== DATASET CONTENT ==

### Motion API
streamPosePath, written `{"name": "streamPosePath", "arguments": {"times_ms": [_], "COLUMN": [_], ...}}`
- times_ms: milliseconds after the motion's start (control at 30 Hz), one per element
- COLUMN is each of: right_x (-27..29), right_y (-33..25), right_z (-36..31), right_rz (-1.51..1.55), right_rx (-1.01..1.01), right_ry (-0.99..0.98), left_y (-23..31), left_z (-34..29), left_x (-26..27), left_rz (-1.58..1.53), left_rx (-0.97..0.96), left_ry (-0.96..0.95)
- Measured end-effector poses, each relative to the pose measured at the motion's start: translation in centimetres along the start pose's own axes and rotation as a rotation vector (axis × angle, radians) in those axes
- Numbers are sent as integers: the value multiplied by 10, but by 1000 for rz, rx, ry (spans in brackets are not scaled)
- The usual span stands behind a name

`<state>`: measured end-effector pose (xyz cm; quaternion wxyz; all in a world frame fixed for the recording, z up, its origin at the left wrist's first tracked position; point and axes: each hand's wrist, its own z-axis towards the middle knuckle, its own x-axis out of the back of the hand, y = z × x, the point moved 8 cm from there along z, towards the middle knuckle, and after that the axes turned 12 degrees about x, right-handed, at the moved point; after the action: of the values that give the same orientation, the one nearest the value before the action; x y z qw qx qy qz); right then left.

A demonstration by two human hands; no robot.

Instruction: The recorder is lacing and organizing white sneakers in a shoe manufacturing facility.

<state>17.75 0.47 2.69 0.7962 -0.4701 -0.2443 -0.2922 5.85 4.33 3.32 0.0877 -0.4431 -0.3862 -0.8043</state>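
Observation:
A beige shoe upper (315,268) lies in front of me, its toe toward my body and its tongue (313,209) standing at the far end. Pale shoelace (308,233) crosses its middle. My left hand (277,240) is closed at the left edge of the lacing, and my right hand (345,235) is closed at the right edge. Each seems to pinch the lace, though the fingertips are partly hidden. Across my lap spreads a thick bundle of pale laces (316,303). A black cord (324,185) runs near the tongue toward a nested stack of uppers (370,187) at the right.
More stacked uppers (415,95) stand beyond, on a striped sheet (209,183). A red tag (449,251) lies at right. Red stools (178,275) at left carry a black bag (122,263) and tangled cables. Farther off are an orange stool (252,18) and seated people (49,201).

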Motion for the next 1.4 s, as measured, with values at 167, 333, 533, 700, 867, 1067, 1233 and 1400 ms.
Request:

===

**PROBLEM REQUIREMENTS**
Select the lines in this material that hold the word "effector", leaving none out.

**ANSWER**
- Measured end-effector poses, each relative to the pose measured at the motion's start: translation in centimetres along the start pose's own axes and rotation as a rotation vector (axis × angle, radians) in those axes
`<state>`: measured end-effector pose (xyz cm; quaternion wxyz; all in a world frame fixed for the recording, z up, its origin at the left wrist's first tracked position; point and axes: each hand's wrist, its own z-axis towards the middle knuckle, its own x-axis out of the back of the hand, y = z × x, the point moved 8 cm from there along z, towards the middle knuckle, and after that the axes turned 12 degrees about x, right-handed, at the moved point; after the action: of the values that give the same orientation, the one nearest the value before the action; x y z qw qx qy qz); right then left.

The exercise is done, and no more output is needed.